By the 8th month of the project, the prototype was available to team members, and they began entering examples and critiquing the model to identify missing elements and needed revisions.

3.3     Use of EMo

During weekly teleconferences, it was natural for the team to discuss sample records rather than focus on the abstract model per se. When a new attribute or relation was required in a candidate data model, a programmer would make the change in the Web application for viewing the following week. These changes grew frequent enough to merit the creation of a metalevel of functionality to expose editing of the model itself, and what we call EMo began to take shape. Using EMo editing features, changes to the model could happen during a teleconference, and all members would then see their samples change to reflect a new design (e.g., a new, empty field showing up in their sample records). The system also allows the creation of competing models, along with their own sample records.

Using the prototype over 18 months, the PADI team worked to extend and refine the data model to encompass 15 core models, with numerous attributes and relations among these models, as well as sample instantiations of their use. As of September 2004, 20 team members had entered 871 examples into the system.[1] In contrast, with the UML editing tool, a single team member did all the composing. The ability of the evolving data model to accommodate numerous examples created by a large and varied group of nontechnical domain experts suggests that this example-based, participatory process has led to a fairly robust, widely understood model. It also helps us achieve a secondary goal of providing a library of working exemplars for the PADI conceptual framework.

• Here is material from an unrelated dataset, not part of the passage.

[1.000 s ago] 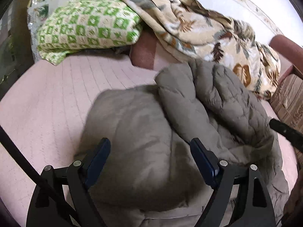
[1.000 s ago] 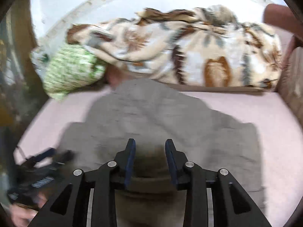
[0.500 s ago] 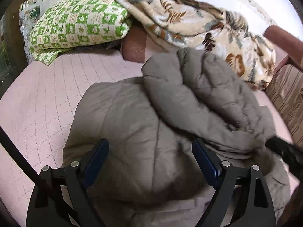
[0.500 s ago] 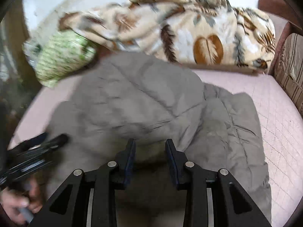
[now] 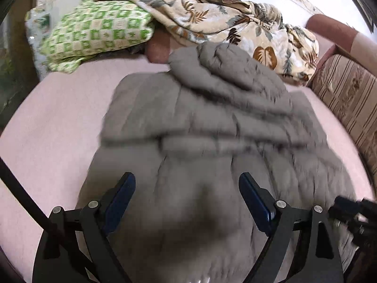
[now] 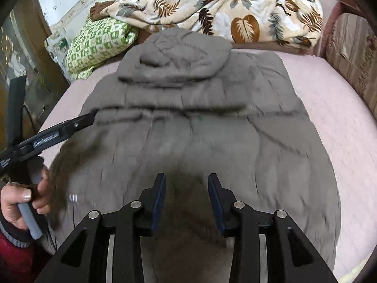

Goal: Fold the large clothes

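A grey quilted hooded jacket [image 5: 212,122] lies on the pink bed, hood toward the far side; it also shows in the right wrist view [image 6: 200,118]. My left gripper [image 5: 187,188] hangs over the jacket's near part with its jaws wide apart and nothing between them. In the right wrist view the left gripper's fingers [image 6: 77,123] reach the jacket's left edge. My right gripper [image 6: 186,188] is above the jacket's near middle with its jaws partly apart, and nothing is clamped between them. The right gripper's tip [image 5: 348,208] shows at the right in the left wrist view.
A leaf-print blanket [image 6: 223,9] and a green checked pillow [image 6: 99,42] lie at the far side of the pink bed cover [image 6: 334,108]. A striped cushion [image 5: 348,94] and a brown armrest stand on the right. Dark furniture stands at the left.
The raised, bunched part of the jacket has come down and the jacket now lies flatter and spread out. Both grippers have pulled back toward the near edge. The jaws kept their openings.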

Halfway through the 18 months, the term “prototype” was consciously dropped, and team members began referring to the tool as the “PADI Design System,” which includes the model-editing pages we describe herein as EMo, as well as additional features that are specific to the assessment domain.

4.     EMo Features

Consider the previous Movie modeling example in EMo. Figure 5 shows the editing screen to create a Movie model with several attributes. From this screen, team members can reorder, insert, and delete attributes for a model. A team member could create an alternative model for Movie with different attributes and thereby design on a parallel track. Figure 6 shows a populated instance­­––a sample record in which data have been entered for a particular movie.

Figure 5. An EMo page allows manipulation of the attributes of a Movie model

Figure 6. A Movie instance in EMo provides fields for the input of sample data

Now imagine our hypothetical teleconference with luminary film directors. When they see Movie instances like that in Figure 6, we expect them to comprehend the data model more quickly than they would by looking at a UML diagram, given the greater difficulty of comprehending abstract UML representations compared with concrete examples. We expect them to tell us that the Director field should be the first field in the display and to ask, “Where, by the way, are the fields for gaffer, grip, and Foley editor?”

4.1     Collaboration through Shared Editing and Viewing

As a Web application with server-side data persistence, EMo offers the potential to share all its contents (given sufficient permissions), including editing rights for the current model and the ability to create a competing model. As model edits are made and stored in the database, all subsequent views reflect the updates, providing immediate feedback to participants.

4.2     Shared-Relationship Attributes versus Owned Attributes

When analyzing a domain in software engineering, one of the first challenges is to identify the primary objects of a domain and the relations between them, as opposed to identifying minor attributes of objects. For example, in analyzing movies, we have an intuition that Producers, Location, and Script are probably of primary importance, worthy of modeling in their own right and related to the Movie model, while Length and Sound-Processing Technology are probably just minor attributes of the Movie model (of course, this judgment depends on one’s perspective, which is why domain experts must negotiate among alternatives to reach consensus).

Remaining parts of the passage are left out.